*Exercise brief*. Some of the lines below need repeating. Reproduce exactly those between the lines holding "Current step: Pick" and "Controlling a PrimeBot", inclusive.

*Data listing*.
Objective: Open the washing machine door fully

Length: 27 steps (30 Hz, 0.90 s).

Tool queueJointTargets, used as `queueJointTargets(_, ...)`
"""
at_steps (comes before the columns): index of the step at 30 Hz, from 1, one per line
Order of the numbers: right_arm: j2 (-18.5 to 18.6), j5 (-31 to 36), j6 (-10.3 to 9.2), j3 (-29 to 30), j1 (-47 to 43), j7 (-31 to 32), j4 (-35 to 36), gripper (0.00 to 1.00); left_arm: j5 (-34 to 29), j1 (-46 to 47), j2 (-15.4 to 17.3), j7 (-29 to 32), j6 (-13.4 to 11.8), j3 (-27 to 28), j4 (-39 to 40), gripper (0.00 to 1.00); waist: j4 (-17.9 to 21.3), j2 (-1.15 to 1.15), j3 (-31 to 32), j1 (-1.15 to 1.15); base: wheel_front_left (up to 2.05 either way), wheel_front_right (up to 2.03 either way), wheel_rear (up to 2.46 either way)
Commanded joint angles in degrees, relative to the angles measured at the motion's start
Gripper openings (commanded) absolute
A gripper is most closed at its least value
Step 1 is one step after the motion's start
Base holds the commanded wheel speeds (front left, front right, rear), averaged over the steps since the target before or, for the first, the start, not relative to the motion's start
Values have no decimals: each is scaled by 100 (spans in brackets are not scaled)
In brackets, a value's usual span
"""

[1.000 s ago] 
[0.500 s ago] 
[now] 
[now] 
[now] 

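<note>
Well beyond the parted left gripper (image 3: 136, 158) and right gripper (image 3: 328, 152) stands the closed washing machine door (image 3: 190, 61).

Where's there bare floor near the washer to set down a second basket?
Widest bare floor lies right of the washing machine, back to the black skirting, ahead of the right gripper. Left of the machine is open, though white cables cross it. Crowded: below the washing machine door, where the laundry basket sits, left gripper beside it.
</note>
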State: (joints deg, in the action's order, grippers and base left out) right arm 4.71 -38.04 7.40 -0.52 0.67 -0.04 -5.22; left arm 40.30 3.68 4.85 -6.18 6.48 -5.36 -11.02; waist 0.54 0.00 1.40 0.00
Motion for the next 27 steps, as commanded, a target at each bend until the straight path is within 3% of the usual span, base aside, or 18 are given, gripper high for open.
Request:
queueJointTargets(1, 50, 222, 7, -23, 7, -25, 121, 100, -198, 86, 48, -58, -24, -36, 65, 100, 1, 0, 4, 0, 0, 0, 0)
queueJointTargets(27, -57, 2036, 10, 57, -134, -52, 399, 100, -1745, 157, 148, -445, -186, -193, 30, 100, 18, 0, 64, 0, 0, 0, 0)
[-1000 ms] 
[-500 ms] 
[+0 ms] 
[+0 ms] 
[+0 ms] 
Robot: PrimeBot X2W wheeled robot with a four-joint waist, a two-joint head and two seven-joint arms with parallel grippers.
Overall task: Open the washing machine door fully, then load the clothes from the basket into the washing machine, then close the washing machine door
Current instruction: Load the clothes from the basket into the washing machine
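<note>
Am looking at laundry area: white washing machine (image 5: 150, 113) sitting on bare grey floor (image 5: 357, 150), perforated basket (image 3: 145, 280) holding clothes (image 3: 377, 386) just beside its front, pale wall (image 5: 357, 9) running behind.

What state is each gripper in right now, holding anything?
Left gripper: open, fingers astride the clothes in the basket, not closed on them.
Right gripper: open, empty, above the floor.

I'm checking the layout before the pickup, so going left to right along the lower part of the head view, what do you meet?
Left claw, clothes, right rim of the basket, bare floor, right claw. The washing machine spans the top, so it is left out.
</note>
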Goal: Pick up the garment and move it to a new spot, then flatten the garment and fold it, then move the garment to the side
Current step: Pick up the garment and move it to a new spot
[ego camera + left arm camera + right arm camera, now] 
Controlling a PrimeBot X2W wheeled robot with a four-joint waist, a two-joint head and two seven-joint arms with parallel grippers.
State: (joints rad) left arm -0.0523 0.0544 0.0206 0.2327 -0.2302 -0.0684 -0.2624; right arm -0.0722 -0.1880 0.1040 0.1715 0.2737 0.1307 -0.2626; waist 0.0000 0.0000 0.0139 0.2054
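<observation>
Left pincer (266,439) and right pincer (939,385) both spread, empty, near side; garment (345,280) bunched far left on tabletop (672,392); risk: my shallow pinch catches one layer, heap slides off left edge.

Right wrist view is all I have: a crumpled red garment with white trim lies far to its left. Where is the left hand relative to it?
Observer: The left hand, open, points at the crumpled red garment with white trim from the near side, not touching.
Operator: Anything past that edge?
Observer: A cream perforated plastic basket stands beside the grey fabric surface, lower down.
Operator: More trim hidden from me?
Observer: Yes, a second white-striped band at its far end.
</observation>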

*Completed task*.
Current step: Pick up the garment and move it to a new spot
[ego camera + left arm camera + right arm camera, now] 
Controlling a PrimeBot X2W wheeled robot with a four-joint waist, a two-joint head and two seven-joint arms with parallel grippers.

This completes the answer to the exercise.